The overall performance metrics of the SVM predictive model were slightly lower than those of the LR predictive model in the training cohort. In the test and validation cohorts, the evaluation metrics of the SVM and LR predictive models differed, with the LR predictive model having higher AUC and specificity than the SVM predictive model, while the SVM predictive model had higher sensitivity and PPV than the LR predictive model. The performance metrics of the KNN predictive model were generally similar to those of the LR predictive model in the training and test cohorts. However, in the validation cohort, the KNN predictive model had poorer AUC and sensitivity than the LR predictive model, with an AUC value of 0.611 and a sensitivity of 0.500. In Huang et al.’s27 study using clinical features to construct LR models for predicting PCR in locally advanced rectal cancer, the PPV of the LR predictive model was 0.390, significantly lower than KNN, SVM, and other machine learning predictive models. In contrast, in Wei et al.’s34 study using radiomic features to construct machine learning models for predicting PCR in rectal cancer, the LR predictive model had a higher PPV than KNN and SVM machine learning predictive models. The considerable differences between KNN, SVM predictive models, and the LR predictive model may be influenced by the original data.

In this study, we divided the data from our center into a training cohort and a test cohort, while data from other hospitals were used as an external validation cohort. There were no statistically significant differences in the basic demographic data between the cohorts, and the performance evaluation metrics of each machine learning model were generally consistent across the cohorts, ensuring the reliability and stability of each predictive model. Of course, there are certain limitations to our study. Firstly, our validation datasets were all from the same region, lacking international datasets for external validation. Secondly, although the RF predictive model improved the PPV, there was a significant decrease in the PPV of the predictive models in the test and validation cohorts. Lastly, the sample size of this study was very modest compared to studies with large samples to construct prediction models.

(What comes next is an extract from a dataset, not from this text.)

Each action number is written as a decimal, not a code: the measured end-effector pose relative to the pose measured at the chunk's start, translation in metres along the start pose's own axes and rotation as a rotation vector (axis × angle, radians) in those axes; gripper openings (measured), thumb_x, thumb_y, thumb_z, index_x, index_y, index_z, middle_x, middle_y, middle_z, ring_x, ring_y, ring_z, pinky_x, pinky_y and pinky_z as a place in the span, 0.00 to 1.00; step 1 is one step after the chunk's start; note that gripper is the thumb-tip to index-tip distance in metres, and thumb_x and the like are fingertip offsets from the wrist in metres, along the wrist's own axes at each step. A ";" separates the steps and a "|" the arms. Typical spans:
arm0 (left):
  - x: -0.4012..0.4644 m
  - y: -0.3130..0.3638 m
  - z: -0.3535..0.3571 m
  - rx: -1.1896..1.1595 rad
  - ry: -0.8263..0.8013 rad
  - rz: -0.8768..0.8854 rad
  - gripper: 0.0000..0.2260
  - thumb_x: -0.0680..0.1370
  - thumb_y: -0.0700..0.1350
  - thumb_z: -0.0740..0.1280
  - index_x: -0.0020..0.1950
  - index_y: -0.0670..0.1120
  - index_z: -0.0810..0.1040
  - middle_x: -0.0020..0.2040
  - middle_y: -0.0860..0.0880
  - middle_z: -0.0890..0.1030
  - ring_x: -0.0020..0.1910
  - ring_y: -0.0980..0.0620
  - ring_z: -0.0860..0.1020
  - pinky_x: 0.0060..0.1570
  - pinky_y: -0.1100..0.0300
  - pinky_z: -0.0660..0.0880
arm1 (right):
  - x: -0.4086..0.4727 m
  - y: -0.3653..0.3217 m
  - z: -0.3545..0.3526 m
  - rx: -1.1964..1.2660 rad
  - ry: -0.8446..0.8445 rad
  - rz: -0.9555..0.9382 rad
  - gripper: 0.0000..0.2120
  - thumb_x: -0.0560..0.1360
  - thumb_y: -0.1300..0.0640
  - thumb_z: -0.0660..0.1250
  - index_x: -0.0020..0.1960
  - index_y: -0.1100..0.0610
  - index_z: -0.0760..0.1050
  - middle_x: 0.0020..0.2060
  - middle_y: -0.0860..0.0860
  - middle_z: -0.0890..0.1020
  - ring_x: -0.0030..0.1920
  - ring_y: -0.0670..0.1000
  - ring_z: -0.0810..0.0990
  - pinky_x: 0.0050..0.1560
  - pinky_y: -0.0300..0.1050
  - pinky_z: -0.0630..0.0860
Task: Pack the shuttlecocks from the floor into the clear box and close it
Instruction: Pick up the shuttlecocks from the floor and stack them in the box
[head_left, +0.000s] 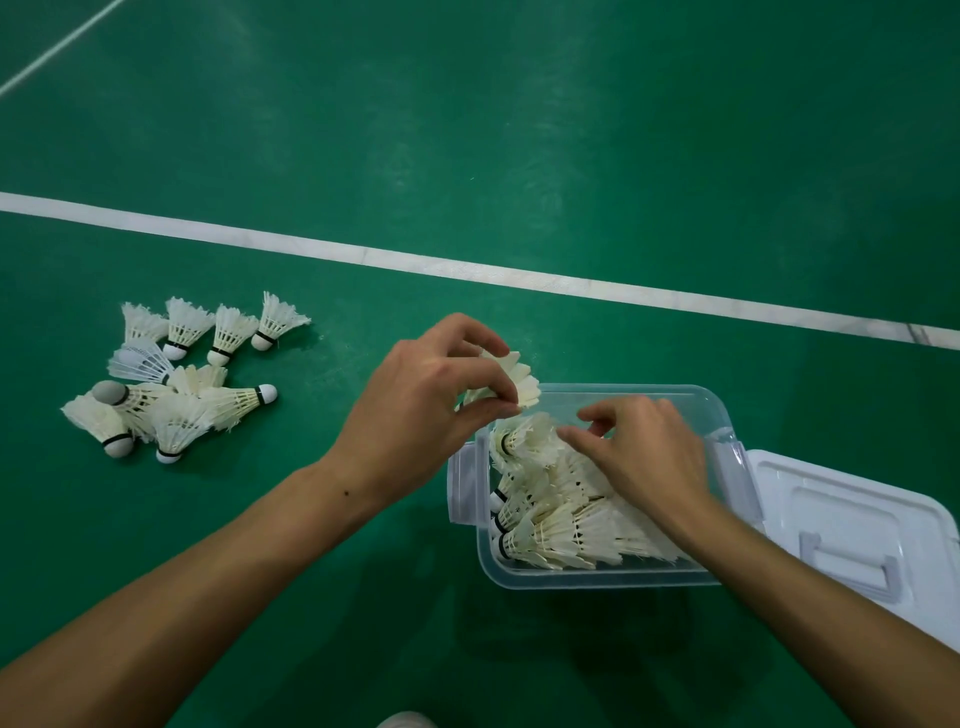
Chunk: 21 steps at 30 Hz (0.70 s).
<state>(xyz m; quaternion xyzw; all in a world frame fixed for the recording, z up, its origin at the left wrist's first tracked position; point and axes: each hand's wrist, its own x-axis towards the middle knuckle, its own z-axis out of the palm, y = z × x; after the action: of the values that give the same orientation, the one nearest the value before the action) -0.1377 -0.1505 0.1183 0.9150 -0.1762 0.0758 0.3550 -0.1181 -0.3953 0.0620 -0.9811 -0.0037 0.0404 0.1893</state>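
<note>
My left hand holds a white feather shuttlecock just above the far left corner of the clear box. Inside the box my right hand pinches the feathers of a shuttlecock that lies on top of several others packed in rows. A pile of several loose shuttlecocks lies on the green floor to the left. The box's white lid rests flat on the floor right of the box, partly under my right forearm.
A white court line runs across the green floor beyond the box and pile. A second line crosses the far left corner. A light shoe tip shows at the bottom edge.
</note>
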 end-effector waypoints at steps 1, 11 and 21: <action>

A bigger sample of LAGC patients would be required to confirm the findings of this investigation in the future. For constructing predictive models with unbalanced binary classification samples, further research and exploration are needed to improve the PPV of the models, whether by finding new predictive models or identifying new clinical or radiomic features.

Conclusion

In constructing predictive models for LAGC omental metastasis using unbalanced binary classification samples, the LR-based model has the disadvantage of low PPV and high false-positive rates. Among the machine learning algorithms, the RF predictive model, compared to LR, SVM, and KNN models, demonstrates higher accuracy while improving the PPV of the predictive model and reducing the false-positive rate. This makes the application of the model in the clinical treatment decision-making process more practical.